Past Lives
MDFF
MOVIE REVIEW
Matt and Mara (2024)
There’s a huge difference in cinema between half-baked and uncooked. A film being largely improvised by its cast is fine, unless the improvisation is not built around a fixed plot. You can have all the talent in the world and the movie still won’t work if it isn’t sure of the story it is telling. “Matt and Mara” could have been delicious. But in this form we are not even being served the cookie dough. All that's here is some raw ingredients with the hope we'll mix them ourselves.

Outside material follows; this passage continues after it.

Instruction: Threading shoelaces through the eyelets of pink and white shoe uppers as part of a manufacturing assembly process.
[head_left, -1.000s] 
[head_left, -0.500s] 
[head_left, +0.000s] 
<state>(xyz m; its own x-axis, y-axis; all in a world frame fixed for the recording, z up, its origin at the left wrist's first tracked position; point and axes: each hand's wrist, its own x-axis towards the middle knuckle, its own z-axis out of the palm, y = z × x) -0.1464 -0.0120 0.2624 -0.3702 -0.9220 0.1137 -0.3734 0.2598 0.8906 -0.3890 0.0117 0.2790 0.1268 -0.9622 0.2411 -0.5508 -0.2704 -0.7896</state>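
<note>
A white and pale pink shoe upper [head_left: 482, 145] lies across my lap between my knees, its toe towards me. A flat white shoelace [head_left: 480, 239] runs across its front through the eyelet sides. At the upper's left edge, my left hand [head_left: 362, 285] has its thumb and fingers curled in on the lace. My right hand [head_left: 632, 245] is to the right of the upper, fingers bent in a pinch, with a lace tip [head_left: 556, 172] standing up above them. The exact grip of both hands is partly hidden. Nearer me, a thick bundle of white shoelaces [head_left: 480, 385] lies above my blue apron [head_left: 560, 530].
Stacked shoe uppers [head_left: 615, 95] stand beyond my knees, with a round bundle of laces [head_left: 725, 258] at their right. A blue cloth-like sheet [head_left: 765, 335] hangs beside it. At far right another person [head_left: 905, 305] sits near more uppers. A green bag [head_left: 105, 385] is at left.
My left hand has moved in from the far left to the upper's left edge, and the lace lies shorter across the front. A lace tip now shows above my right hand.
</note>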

The trouble is with just a little more care this could have been exceptional. Matt (Matt Johnson) and Mara (Deragh Campbell) were inseparable best friends in college whose lives suddenly diverged after graduation. But Matt is suddenly back in Toronto and they are suddenly hanging out again all the time, regardless of Mara's husband, Samir (Mounir Al Shami), and their toddler daughter, neither of whom Matt has ever met. The casual disregard the movie shows Mara's parenting responsibilities, in that she doesn't have any, is a major clue this movie was directed by a man, in this case Kazik Radwanski. He is also credited with the screenplay, such as it is. Mara teaches creative writing full-time and is occasionally asked to speak at various events despite not having published anything recently, while Matt is a successful novelist living the New York dream. But he wants a family and stability like Mara's got; and Mara wants the literary career and adulation Matt's got. Mara starts bringing Matt with her to parties, they are so casual and comfortable together strangers assume they are married; and Samir, who's a musician when not being a full-time dad, doesn't notice anything’s up.
The movie also cheats very badly in that it shows us Matt's work, including him speaking to Mara's students, but despite Mara's speech at a literary event in upstate New York being a major plot point, the movie cuts away before it begins. This rather makes the point that we're not meant to take Mara seriously. But the movie also minimizes the shitfight between Mara and Samir after a party where Mara tells the room that music generally, never mind Samir’s specifically, does nothing for her. The editing by Ajla Odobašić also cuts away from Mara's response to Matt making an unwise declaration, also in a car. On the surface, this is meant to be a movie about a woman suddenly getting an opportunity to revisit her life choices, but it's Mr. Johnson who eats the screen every time he's on it. His character in “BlackBerry” carried a Ninja Turtle wallet; and his character here has the same vibe. Poor Ms. Campbell barely gets a look in.
But it’s that unfinished lack of focus which is the main takeaway from “Matt and Mara.” Well, that and the sense that men really have no idea how much energy small children require, and how most working mothers are so consumed with guilt that they overcompensate, even if they have the world's most supportive and undemanding husband. But it's unusual indeed for a woman to inspire such devotion from two different men that they would lay their lives open for her like thi; and Mr. Radwanski owed it to Ms. Campbell to give her the chance to demonstrate what it is about Mara that has that effect. The movie’s failure belongs to him and no one else.